*** Source material ***
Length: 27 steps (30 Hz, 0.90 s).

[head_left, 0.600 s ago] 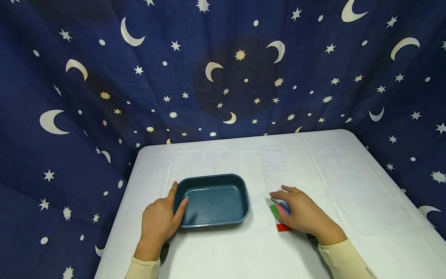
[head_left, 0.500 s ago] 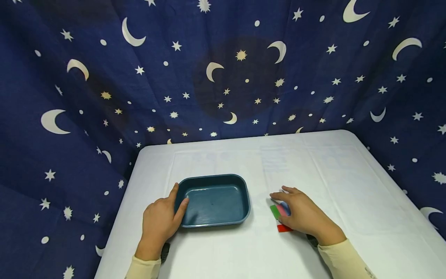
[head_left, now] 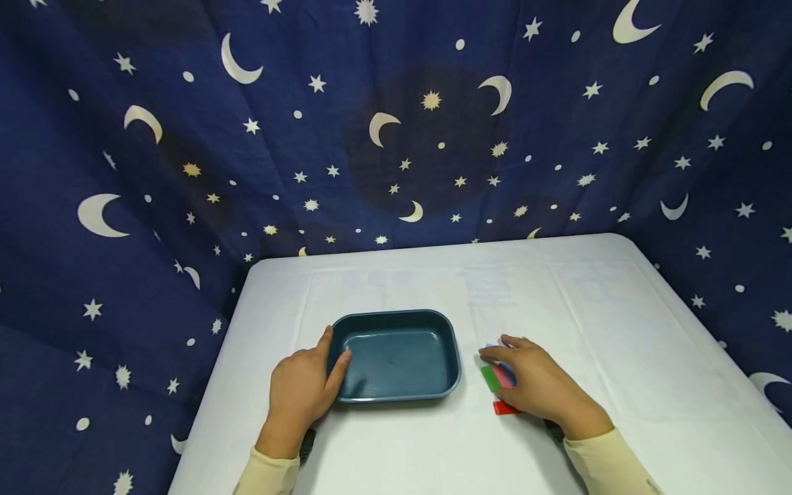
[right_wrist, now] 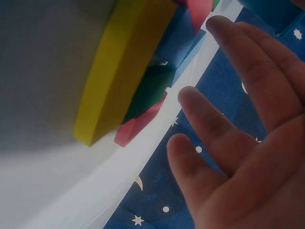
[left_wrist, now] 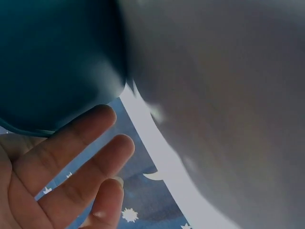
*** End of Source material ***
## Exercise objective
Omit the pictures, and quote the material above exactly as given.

## Answer below
Length: 27 steps (30 Hz, 0.90 s).

[head_left, 0.600 s ago] 
[head_left, 0.500 s ago] 
[head_left, now] 
[right_wrist, now] 
[left_wrist, now] 

Work on the exercise is now finished.